Martinez Plasencia and his team used the reflections in semitransparent mirrors to overlap unreachable content placed behind a combiner. To produce the effect of “trying on” clothing or accessories, a modified liquid-crystal sandwich arrangement was implemented with a two-way mirror to use a variety of 3-D techniques, such as perspective-corrected fish-tank virtual reality, parallax barriers and multiuser random-hole masks. A motion sensor camera was used to track the person’s location and to map augmentations – such as hats, glasses or clothes – onto a person’s reflection.

And window shopping is just one of the many applications for this technology. When looking at a museum display, for instance, reflections of a person’s fingers can create a 3-D cursor within the display, visible among the objects. The person can then virtually touch the items behind the window and perhaps even enhance the exhibition. For example, someone can virtually “open” an ancient Egyptian sarcophagus and see a display of its contents. These actions can be seen by everyone in attendance, regardless of location.

“We explored the influence of different factors, such as the material’s reflectivity, illumination, display technology, projection mapping, volumetric displays, flat autostereoscopic effects and also issues related to human perception,” Martinez Plasencia said. “Our eye has a limited depth of field, which determines the elements in front and behind the mirror.”

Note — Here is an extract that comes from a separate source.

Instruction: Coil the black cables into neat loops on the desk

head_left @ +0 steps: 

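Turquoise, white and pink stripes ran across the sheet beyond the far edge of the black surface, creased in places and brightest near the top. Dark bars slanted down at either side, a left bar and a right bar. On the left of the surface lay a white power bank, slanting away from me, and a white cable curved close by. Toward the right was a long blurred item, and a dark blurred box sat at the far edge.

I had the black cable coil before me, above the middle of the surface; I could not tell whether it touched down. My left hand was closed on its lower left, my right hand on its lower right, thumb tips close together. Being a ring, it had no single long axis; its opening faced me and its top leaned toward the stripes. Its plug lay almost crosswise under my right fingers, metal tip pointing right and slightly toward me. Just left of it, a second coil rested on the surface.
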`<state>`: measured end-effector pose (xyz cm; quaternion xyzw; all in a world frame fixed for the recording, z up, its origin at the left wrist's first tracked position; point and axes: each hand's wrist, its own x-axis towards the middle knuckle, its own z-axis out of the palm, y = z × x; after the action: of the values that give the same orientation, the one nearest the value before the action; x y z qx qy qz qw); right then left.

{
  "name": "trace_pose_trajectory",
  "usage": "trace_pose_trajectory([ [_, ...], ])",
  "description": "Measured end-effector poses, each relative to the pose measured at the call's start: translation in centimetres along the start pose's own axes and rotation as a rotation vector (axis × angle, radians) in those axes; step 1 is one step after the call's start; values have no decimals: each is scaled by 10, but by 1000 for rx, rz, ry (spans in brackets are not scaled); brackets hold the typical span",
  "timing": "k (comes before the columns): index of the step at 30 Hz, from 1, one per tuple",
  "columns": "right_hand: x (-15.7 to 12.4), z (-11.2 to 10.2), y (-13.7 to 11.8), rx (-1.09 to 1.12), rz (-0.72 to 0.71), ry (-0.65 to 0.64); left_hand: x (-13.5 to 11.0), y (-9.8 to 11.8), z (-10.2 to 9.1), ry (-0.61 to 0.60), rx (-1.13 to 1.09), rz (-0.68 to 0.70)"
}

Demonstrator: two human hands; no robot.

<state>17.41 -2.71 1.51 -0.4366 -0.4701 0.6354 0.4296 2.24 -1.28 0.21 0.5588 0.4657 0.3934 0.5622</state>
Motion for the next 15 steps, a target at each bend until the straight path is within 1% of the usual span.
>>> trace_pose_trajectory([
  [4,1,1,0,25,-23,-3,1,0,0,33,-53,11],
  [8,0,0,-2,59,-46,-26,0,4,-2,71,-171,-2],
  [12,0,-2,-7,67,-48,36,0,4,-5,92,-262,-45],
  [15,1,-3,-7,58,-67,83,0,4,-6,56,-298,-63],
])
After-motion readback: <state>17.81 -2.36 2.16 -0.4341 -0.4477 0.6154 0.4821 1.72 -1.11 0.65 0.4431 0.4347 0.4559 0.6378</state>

Other potential applications are to be found in the medical field, where patients could see 3-D visuals of an illness or disease overlaid on their actual bodies, so they could fully grasp the inner workings of their biology. For surgeons in training, displays controlled by the teaching surgeon could be mapped onto the surgery table, showing relevant information.

These capabilities combine the magic of virtual reality with the freedom of reflection and provide users with an immersive, interactive experience.

“The virtual world bends its rules to adapt to you,” Martinez Plasencia said.

The research was published in the 2014 proceedings of the ACM Symposium on User Interface Software and Technology (doi: 10.1145/2642918.2647351).